Swarm v. Fleet v. Kubernetes v. Mesos

Comparing different orchestration tools.

Buy Using Docker Early Release.

Buy Using Docker Early Release.

Most software systems evolve over time. New features are added and old ones pruned. Fluctuating user demand means an efficient system must be able to quickly scale resources up and down. Demands for near zero-downtime require automatic fail-over to pre-provisioned back-up systems, normally in a separate data centre or region.

On top of this, organizations often have multiple such systems to run, or need to run occasional tasks such as data-mining that are separate from the main system, but require significant resources or talk to the existing system.

When using multiple resources, it is important to make sure they are efficiently used — not sitting idle — but can still cope with spikes in demand.
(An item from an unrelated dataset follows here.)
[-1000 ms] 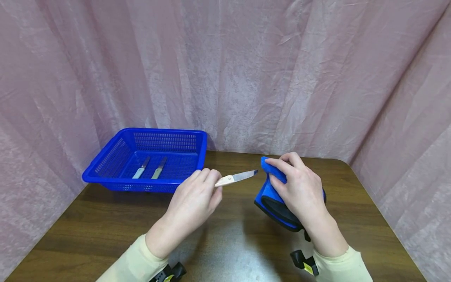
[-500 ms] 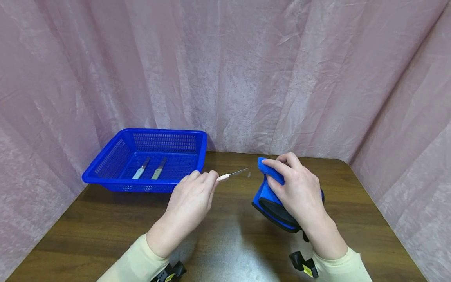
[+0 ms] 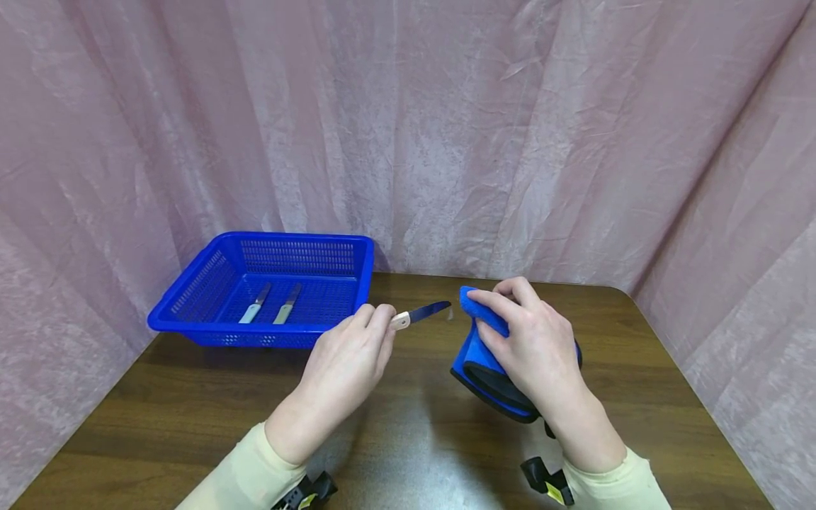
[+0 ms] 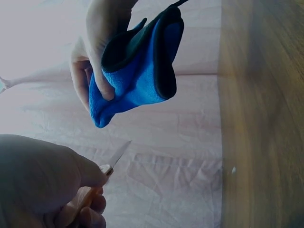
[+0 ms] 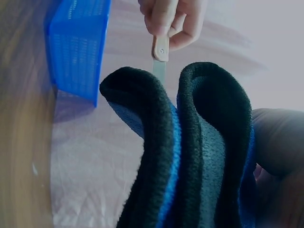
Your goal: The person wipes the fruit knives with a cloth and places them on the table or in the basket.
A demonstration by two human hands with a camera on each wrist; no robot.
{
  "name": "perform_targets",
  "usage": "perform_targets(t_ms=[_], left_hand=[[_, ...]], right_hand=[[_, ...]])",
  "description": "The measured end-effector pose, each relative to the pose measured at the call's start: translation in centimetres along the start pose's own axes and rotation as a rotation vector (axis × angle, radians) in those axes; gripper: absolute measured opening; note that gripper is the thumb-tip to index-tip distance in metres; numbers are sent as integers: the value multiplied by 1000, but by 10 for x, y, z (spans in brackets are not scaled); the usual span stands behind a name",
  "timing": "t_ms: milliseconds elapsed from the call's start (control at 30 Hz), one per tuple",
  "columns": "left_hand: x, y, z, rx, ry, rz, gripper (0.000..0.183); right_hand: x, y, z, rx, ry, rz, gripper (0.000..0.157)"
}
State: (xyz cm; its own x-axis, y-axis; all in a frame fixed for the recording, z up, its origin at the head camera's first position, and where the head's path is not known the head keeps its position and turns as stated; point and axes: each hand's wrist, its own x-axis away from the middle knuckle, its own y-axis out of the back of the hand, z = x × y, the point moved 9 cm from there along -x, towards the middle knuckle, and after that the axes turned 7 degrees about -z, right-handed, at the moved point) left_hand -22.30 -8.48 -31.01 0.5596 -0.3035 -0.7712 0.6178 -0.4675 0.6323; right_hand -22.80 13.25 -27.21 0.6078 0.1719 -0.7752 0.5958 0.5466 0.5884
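Note:
My left hand [image 3: 350,354] grips a small knife [image 3: 400,321] by its pale handle, blade pointing right toward the cloth. The blade looks dark in the head view and bright in the left wrist view. Between thumb and fingers, my right hand [image 3: 535,340] pinches a folded blue cloth [image 3: 474,347] with black edging, held up over the table. A short gap separates the knife tip from the cloth's folded corner. In the right wrist view the cloth [image 5: 164,156] overlaps part of the knife blade [image 5: 159,71].
A blue plastic basket [image 3: 306,329] stands at the back left of the wooden table [image 3: 395,439]. Two small knives lie in it, one with a pale blue handle [image 3: 250,313], one with a greenish handle [image 3: 283,314]. Pink curtains [image 3: 433,142] hang behind the table.
The knife has turned in my left hand, its blade going from bright and broad to edge-on to dark. My right hand and the cloth have shifted slightly left.

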Motion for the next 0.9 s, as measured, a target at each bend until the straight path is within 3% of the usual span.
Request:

Balancing cost-effectiveness against the ability to quickly scale is difficult task that can be approached in a variety of ways.

All of this means that the running of a non-trivial system is full of administrative tasks and challenges, the complexity of which should not be underestimated. It quickly becomes impossible to look after machines on an individual level; rather than patching and updating machines one-by-one they must be treated identically. When a machine develops a problem it should be destroyed and replaced, rather than nursed back to health.

Various software tools and solutions exist to help with these challenges. Let’s focus on orchestration tools, which help make all the pieces work together, working with the cluster to start containers on appropriate hosts and connect them together. Along the way, we’ll consider scaling and automatic failover, which are important features.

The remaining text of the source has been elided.